You’ve stressed the importance of craftsmanship with the label. How does that impact the brand and its output?
It affects absolutely everything in the label. I decided that I want to have a qualitative result in my designs and with a very precise soul. For this, I need to produce less, giving wealth to the details of the clothes. It is a job where I need to be very patient, as I do almost everything alone in Paris and reconciling with another profession at Cartier that is also important in my life. My brand has some pieces that are unique and that are not repeated, are intended for a precise customer, they are also image pieces. Other creations are equally well worked and complex, but with a little more of a production scale, which will be executed by a team of seamstresses in Brazil. And there are also the key pieces of the collection, with less embroidery but with impeccable finish and that are part of my brand’s wardrobe. They are classics that I repeat collection after collection changing fabrics, colours and other details. My production is still very small in general, I work as I can, combining two different professions.

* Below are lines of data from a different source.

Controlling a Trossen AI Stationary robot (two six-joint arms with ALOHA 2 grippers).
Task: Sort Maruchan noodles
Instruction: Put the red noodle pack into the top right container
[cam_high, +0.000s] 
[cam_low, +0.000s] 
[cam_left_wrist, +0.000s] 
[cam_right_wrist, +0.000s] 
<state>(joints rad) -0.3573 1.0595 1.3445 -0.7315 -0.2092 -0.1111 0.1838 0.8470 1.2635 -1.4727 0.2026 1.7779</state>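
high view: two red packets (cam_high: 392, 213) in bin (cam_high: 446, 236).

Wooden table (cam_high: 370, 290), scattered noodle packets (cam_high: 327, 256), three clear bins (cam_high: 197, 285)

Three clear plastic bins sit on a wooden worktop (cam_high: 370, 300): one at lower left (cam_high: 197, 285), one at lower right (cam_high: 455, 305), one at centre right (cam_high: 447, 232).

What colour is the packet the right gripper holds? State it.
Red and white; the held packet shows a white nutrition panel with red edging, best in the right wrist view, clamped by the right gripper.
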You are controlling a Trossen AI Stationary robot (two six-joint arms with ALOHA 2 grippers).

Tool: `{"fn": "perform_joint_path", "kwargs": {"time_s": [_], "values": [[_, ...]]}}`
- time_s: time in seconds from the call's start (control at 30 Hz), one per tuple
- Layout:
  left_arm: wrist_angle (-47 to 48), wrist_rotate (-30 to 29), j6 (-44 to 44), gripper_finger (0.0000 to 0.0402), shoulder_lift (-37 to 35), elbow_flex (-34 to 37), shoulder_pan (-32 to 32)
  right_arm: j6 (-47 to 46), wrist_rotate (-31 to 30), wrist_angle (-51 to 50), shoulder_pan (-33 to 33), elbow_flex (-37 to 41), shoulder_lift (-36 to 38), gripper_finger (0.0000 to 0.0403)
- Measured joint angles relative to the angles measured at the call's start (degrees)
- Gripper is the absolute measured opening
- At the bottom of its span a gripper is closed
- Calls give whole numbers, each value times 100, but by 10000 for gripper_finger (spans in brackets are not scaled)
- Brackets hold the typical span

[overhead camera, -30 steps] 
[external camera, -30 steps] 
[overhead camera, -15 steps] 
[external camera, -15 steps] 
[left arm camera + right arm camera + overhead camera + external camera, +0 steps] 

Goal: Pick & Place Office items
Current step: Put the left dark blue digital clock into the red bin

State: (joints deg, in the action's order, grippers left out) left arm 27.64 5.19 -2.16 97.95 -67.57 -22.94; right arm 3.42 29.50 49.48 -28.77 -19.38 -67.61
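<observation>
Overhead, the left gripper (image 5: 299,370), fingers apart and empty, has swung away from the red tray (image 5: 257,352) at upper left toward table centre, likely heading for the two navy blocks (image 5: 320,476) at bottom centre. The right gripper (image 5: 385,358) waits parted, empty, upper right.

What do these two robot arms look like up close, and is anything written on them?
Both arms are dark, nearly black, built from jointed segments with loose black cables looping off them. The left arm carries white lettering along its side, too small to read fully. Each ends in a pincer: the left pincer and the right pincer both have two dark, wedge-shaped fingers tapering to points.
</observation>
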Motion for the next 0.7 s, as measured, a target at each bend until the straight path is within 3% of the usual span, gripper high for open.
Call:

What can you tell us about the future of Marcello De Santis?
Especially in times as uncertain as the ones we live in, I can’t talk about the future of my brand because I honestly don’t know. I believe that even large and medium brands do not fully know their future. In moments of transition such as the one we are experiencing, there are also opportunities, such as showing a work that thinks in line with the times we live in. I’m just starting out in Europe but I’m eager to show a job well done and full of truth in what I do. For now, what I can say is that the pace of the brand is slow, which is not necessarily bad, as we all need to rethink the new role of fashion post-COVID 19. The world will change and so will fashion. In my case, as an independent designer, I will need to seek new partnerships and investments to make my brand take off. I hope to continue to have the strength to produce my brand, help the needy seamstresses in Brazil with whom I work and continue to set a good example for other young people who want to work in fashion but in a conscious, responsible, and ethical way.